Mais Lovely a déclaré que de nombreux pays sont prêts à accepter ces règles parce qu’ils ont soif d’investissements américains et d’une garantie qu’ils ne seront pas soudainement exclus de la plus grande économie du monde.
« Ils craignent une fermeture du marché américain et ils veulent être du bon côté de cette porte », a-t-elle déclaré.
Lovely exprime son scepticisme à l’égard des gouvernements combinant des politiques de « friendshoring » avec des subventions pour leurs entreprises nationales. Elle a déclaré que cela impose une nécessité pour faire réussir les entreprises subventionnées même lorsqu’elles sont inefficaces, et positionne le commerce extérieur comme une menace pour les entreprises locales.
« Nous pouvons considérer ces (partenariats) comme sûrs, partageant les mêmes idées, qui reflètent nos valeurs – comme vous le souhaitez. Mais ils coûteront plus cher », a-t-elle déclaré.

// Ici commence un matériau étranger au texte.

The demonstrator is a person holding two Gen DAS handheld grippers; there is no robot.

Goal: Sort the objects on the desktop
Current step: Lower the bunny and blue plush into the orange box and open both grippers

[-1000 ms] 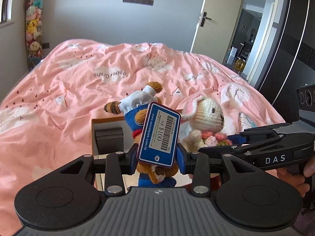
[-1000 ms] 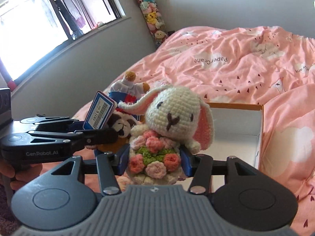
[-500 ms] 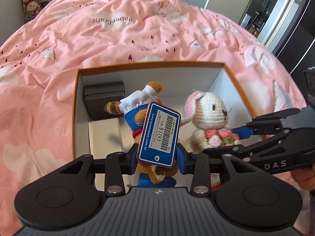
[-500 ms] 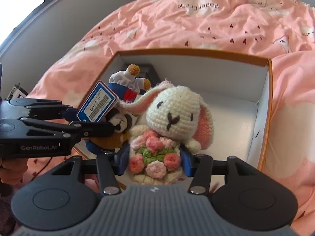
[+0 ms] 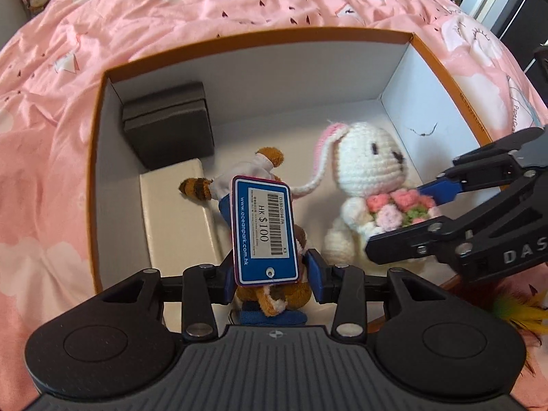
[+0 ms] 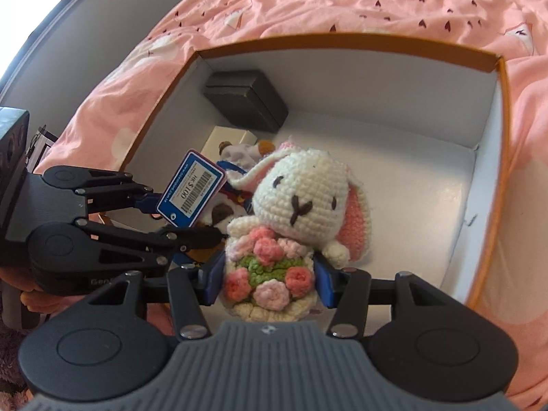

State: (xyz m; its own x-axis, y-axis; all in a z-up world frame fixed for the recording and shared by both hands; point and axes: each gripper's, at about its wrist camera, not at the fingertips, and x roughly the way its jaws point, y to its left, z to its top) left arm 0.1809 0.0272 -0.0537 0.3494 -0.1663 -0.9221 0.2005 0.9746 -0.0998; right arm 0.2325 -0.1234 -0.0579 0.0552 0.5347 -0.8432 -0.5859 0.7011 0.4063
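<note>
My left gripper [image 5: 270, 274] holds a brown plush toy [image 5: 274, 299] in blue and white clothes, with a blue price tag [image 5: 263, 229] hanging in front of it. Its jaws are opening, and the pads still touch the toy's sides. To its right, my right gripper [image 6: 267, 281] is shut on a white crocheted bunny [image 6: 301, 191] with a flower bouquet. Both toys hang low inside an orange-rimmed white box [image 5: 257, 39]. The right wrist view shows the left gripper [image 6: 185, 219] at the left, close beside the bunny.
A dark grey case [image 5: 167, 123] stands in the box's far left corner, with a flat white box [image 5: 174, 212] in front of it. The box lies on a pink duvet [image 5: 51, 120]. Something with red and yellow feathers [image 5: 513, 308] lies outside the box at the right.
Both grippers have tipped downward and sunk with their toys from above the bed into the box. The left jaws stand slightly wider around the plush toy.
</note>
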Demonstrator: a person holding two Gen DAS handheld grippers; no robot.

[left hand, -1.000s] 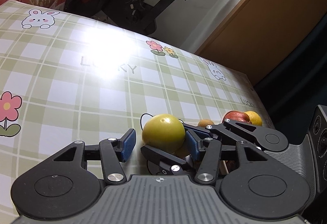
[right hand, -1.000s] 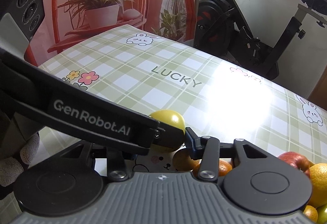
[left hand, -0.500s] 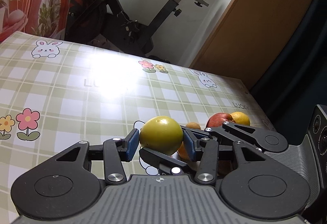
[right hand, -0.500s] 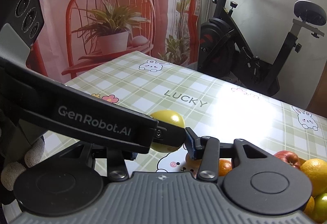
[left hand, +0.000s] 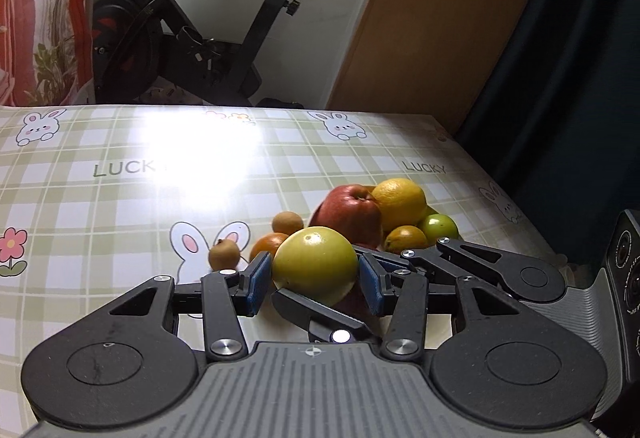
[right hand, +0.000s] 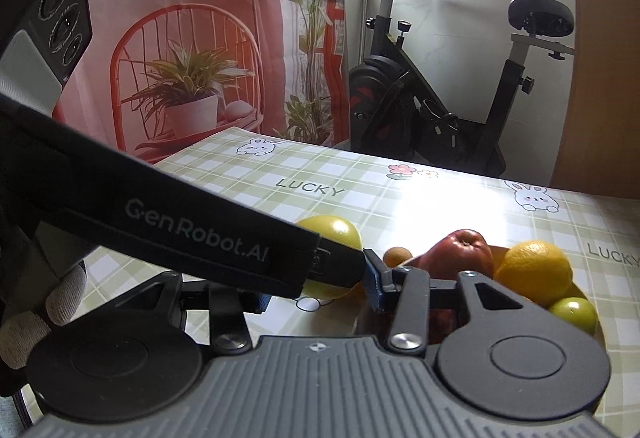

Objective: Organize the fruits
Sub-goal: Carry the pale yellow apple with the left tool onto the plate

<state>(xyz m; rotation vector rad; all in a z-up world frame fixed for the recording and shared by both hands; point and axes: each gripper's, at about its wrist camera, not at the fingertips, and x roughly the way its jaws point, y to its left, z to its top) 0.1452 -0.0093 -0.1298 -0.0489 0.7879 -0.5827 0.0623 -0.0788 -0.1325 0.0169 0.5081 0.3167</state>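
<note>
The big yellow-green fruit sits between the blue pads of the left gripper, which closes on its two sides and holds it above the checked tablecloth, close to the fruit pile near the table's right edge. The right gripper crosses in from the right at the same fruit: one of its fingers lies under the fruit and the other beside it, jaws spread, though whether it also bears on the fruit cannot be told. Just behind are a red apple, an orange, a green fruit, two smaller oranges and two little brown fruits on the cloth. In the right wrist view a gloved hand grips the left tool. Past the table's far edge stands an exercise bike.
</note>
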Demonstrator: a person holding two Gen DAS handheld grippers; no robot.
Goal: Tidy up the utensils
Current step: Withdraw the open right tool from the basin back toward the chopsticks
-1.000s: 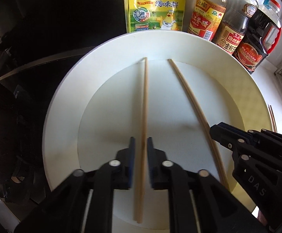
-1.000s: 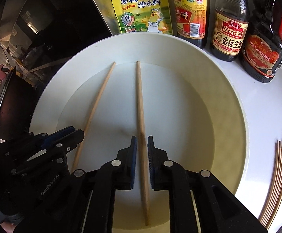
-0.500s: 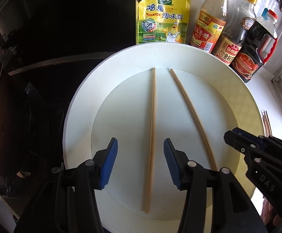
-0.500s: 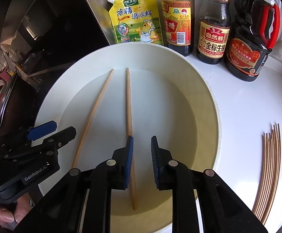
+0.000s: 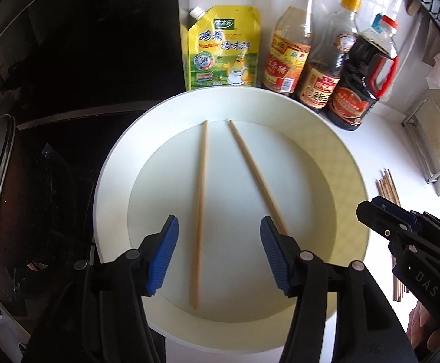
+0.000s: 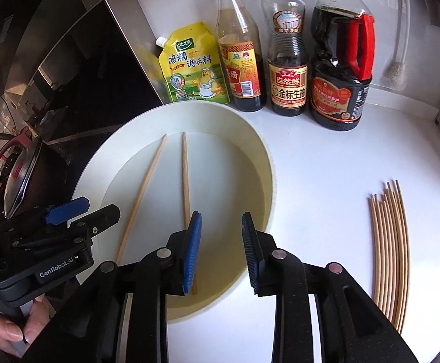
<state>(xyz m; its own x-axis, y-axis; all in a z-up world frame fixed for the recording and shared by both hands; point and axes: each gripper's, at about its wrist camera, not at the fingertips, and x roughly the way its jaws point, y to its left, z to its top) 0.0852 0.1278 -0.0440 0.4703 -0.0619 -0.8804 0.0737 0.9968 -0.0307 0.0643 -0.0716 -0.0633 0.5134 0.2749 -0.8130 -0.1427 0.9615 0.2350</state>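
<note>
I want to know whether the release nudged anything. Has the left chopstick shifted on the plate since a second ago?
No. The left chopstick lies as before beside its partner on the plate, its far tip the same way off the rim.

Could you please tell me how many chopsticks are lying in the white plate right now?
2: left chopstick and right chopstick lie side by side on the plate.

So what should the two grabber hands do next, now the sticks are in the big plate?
Probably swing the right gripper over to the bundle of thin wooden chopsticks on the white counter to fetch more. Both grippers have just been opening and hold nothing; two wooden chopsticks already lie loose in the round white plate.
</note>
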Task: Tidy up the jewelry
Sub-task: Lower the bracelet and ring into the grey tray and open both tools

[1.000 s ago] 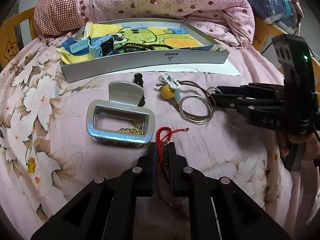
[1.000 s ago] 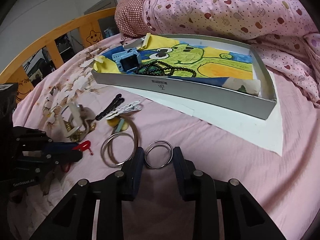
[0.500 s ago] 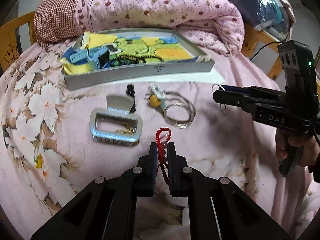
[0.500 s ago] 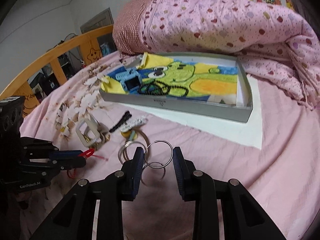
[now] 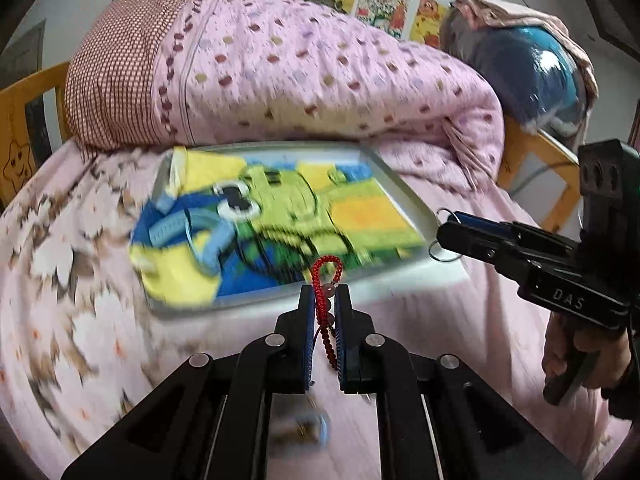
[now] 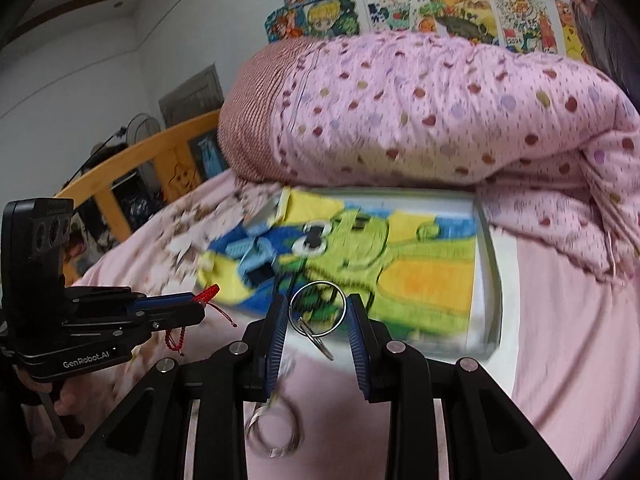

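Right wrist — silver rings (image 6: 317,309) underneath

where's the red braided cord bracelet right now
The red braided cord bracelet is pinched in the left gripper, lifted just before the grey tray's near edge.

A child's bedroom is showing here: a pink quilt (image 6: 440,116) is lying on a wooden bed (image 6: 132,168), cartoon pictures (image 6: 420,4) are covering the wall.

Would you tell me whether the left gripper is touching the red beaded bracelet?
Touching: the left wrist view shows the left gripper clamping the red beaded bracelet between both fingers.
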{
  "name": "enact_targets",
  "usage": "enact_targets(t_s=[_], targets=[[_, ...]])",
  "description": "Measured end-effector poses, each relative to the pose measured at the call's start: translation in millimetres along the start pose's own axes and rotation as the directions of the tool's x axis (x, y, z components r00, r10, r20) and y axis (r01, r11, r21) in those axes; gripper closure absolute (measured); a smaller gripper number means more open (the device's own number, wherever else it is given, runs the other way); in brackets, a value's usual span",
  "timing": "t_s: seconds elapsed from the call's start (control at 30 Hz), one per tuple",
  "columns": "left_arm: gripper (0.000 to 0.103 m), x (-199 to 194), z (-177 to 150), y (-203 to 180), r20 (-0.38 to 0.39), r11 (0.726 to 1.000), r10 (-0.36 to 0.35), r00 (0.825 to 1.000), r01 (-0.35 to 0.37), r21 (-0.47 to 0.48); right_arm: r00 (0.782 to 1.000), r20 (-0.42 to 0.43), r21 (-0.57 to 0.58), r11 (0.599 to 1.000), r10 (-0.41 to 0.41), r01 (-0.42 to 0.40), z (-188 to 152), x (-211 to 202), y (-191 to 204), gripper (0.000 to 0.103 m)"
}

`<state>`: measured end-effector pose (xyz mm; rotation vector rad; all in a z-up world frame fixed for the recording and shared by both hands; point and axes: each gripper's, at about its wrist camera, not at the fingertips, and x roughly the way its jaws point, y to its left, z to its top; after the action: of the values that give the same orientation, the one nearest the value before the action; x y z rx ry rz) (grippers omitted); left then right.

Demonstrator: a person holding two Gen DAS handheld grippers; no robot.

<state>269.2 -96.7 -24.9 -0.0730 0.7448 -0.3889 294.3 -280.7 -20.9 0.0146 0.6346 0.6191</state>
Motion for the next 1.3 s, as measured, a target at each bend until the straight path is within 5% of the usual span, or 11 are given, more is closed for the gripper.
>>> enact_targets(t_s=[0.37,0.9,1.03,1.17,1.3], targets=[[0.096,68.1,56.2,48.4,-0.016,0.997,0.055,0.998,-0.056,-0.049,0.994,-0.004,0.13,0.985,-0.111,0.11,24.5,56.5,-45.6,0.075],[0.096,129.5,47.7,43.7,-0.17,0.998,0.008,0.985,-0.02,-0.068,0.976,-0.129,0.203,0.958,-0.177,0.2,4.2,86.5,-78.4,0.073],[0.094,130.2,48.2,44.7,-0.175,0.997,-0.01,0.985,-0.005,-0.081,0.972,-0.143,0.209,0.955,-0.186,0.213,0.8,84.0,-82.3,0.056],[0.078,128.6,49.0,43.1,-0.176,0.996,-0.01,0.984,-0.006,-0.089,0.973,-0.125,0.218,0.951,-0.195,0.218,-0.5,73.6,-84.2,0.055],[0.058,120.1,51.8,41.4,-0.144,0.994,-0.014,0.989,-0.002,-0.108,0.972,-0.09,0.233,0.944,-0.217,0.232,0.3,58.1,-83.6,0.041]])
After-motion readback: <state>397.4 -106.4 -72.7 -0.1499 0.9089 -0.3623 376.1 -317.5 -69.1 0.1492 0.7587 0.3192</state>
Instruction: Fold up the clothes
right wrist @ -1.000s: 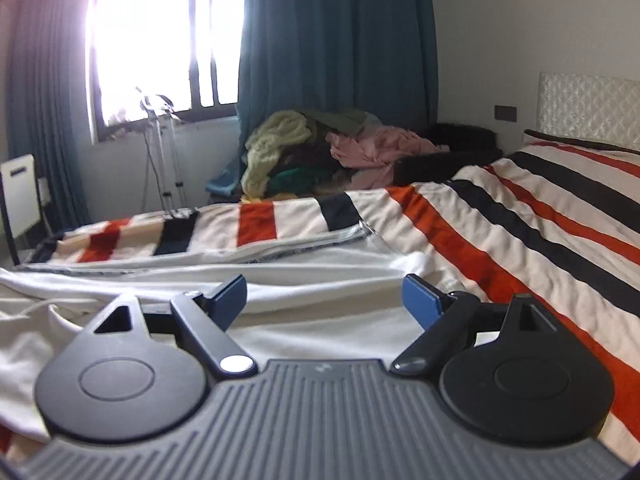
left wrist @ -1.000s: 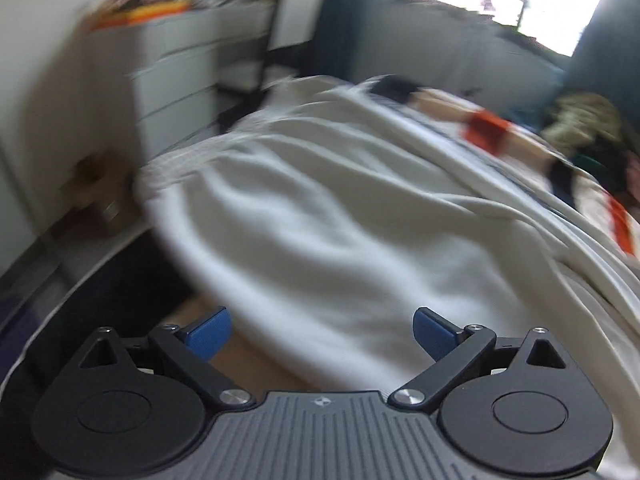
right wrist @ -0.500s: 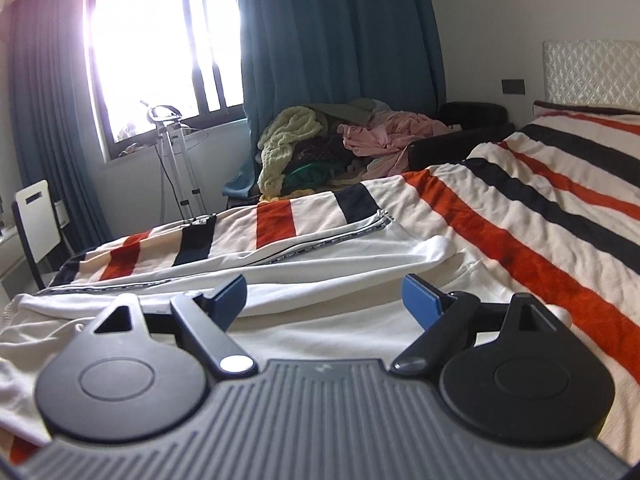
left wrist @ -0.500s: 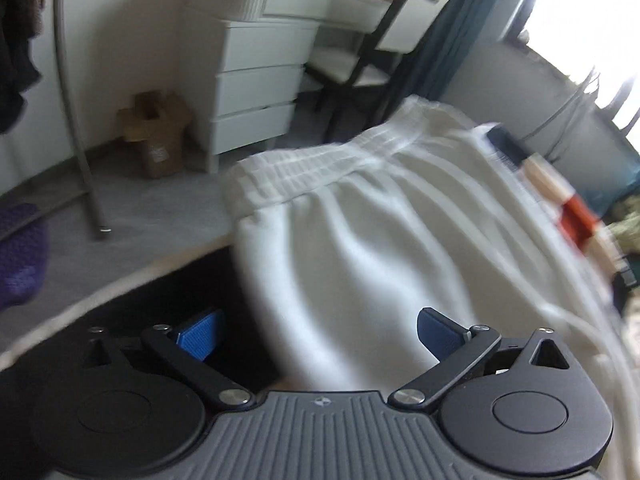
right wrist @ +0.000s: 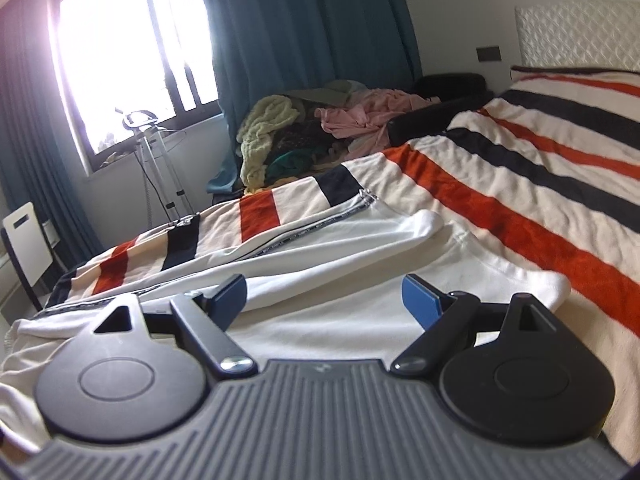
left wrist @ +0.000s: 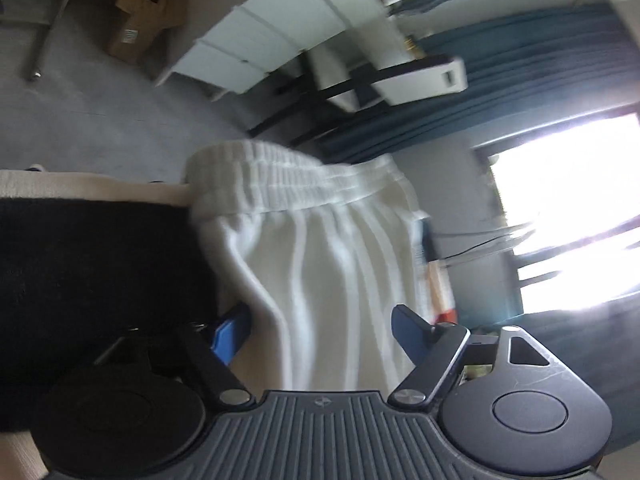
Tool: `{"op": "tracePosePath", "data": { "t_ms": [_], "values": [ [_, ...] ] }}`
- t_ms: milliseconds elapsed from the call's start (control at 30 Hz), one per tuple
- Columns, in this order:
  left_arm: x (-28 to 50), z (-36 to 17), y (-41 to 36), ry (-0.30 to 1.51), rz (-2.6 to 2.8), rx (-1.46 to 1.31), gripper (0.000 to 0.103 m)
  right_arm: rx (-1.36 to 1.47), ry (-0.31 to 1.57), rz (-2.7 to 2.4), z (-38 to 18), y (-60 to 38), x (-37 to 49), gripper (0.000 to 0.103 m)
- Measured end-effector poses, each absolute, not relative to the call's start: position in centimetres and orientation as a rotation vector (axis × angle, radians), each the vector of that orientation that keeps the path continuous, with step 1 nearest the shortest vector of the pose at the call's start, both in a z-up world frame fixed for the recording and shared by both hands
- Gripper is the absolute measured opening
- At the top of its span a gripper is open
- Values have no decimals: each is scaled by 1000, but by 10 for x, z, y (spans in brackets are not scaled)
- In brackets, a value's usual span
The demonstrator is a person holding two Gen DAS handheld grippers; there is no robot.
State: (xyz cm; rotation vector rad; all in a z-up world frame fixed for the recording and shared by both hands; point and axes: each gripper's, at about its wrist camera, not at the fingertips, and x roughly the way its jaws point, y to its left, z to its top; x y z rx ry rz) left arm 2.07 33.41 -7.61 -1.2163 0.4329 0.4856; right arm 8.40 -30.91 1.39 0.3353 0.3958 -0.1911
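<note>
White trousers [right wrist: 340,248] with a printed side stripe lie spread across the striped bed [right wrist: 540,184]. Their ribbed elastic waistband [left wrist: 280,180] hangs at the bed's edge in the left wrist view. My left gripper [left wrist: 320,328] is open just behind the waist end, the white cloth [left wrist: 320,272] running between its blue fingers. My right gripper [right wrist: 324,296] is open and empty, low over the leg end of the trousers.
A pile of mixed clothes [right wrist: 320,128] lies at the bed's far side under the blue curtain. White drawers [left wrist: 260,40], a chair [left wrist: 400,76] and a cardboard box [left wrist: 144,16] stand on the grey floor beyond the bed's edge. A headboard [right wrist: 580,36] is at the right.
The left gripper has swung and rolled toward the waistband end, so the view now tilts toward the floor and drawers. The right gripper has crept forward and lower over the trouser legs.
</note>
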Motion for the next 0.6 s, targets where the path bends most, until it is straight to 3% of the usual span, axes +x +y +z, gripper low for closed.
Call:
{"op": "tracePosePath", "data": {
  "t_ms": [67, 133, 200, 300, 433, 600],
  "values": [
    [27, -74, 332, 464, 496, -1162, 74, 336, 401, -203, 12, -310, 85, 86],
    [30, -72, 328, 476, 497, -1119, 66, 343, 397, -221, 12, -312, 84, 86],
    [33, -69, 326, 489, 486, -1071, 27, 358, 387, -240, 11, -316, 83, 86],
    [29, -68, 328, 407, 414, -1112, 15, 405, 373, -270, 10, -324, 80, 86],
    [14, -60, 324, 293, 302, -1166, 14, 457, 389, -281, 7, -333, 81, 86],
    [18, -76, 323, 386, 359, -1218, 22, 629, 398, -234, 8, -373, 81, 86]
  ]
}}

« Nous devons être conscients du fait que la fermeture des marchés conduira nos propres économies à être moins compétitives du côté des exportations. »
Elle a déclaré que cela isolerait davantage les pays et rendrait plus difficile la mobilisation des investissements mondiaux pour lutter contre le changement climatique.
Le haut-commissaire de l’Afrique du Sud à Ottawa a exprimé un point de vue similaire.
Dans une interview, Rieaz Shaik a fait valoir que le mandat de Yellen laisse les pays riches diviser le monde sans reconnaître les réalités des pays en développement et la nécessité de faire face à la crise climatique.
« C’est le terme le plus dangereux de l’histoire des relations politiques mondiales, ‘friendshoring’, parce qu’il est exclusif. Pire, il dit que votre non-ami est l’autre », a déclaré Shaik dans une large interview.
« Nous savons comment l’Afrique du Sud de l’apartheid a traité l’autre. Ils nous ont déshumanisés et ils nous ont retiré tous nos droits d’exister. En tant qu’autre, ils pouvaient faire ce qu’ils voulaient. Alors je déteste le ‘friendshoring' ».
Quoi qu’il en soit, Nadir Patel, conseiller stratégique principal chez Norton Rose Fulbright Canada, a déclaré que la rhétorique simultanée d’Ottawa concernant le renforcement du commerce avec des alliés et le développement de liens plus profonds avec des régions comme l’Asie du Sud-Est ne se concrétisera que si les entreprises canadiennes emboîtent le pas.
« Les entreprises canadiennes doivent intensifier leurs efforts et en faire plus dans d’autres parties de l’Asie, où nous ne sommes pas actifs », a déclaré Patel, ancien haut-commissaire du Canada en Inde, lors du panel.
« Les entreprises doivent intensifier et vouloir tirer parti de cela, et pas seulement donner des coups de pied de temps en temps, mais être vraiment présentes avec une présence régulière. »
Ce rapport de La Presse canadienne a été publié pour la première fois le 1er avril 2023.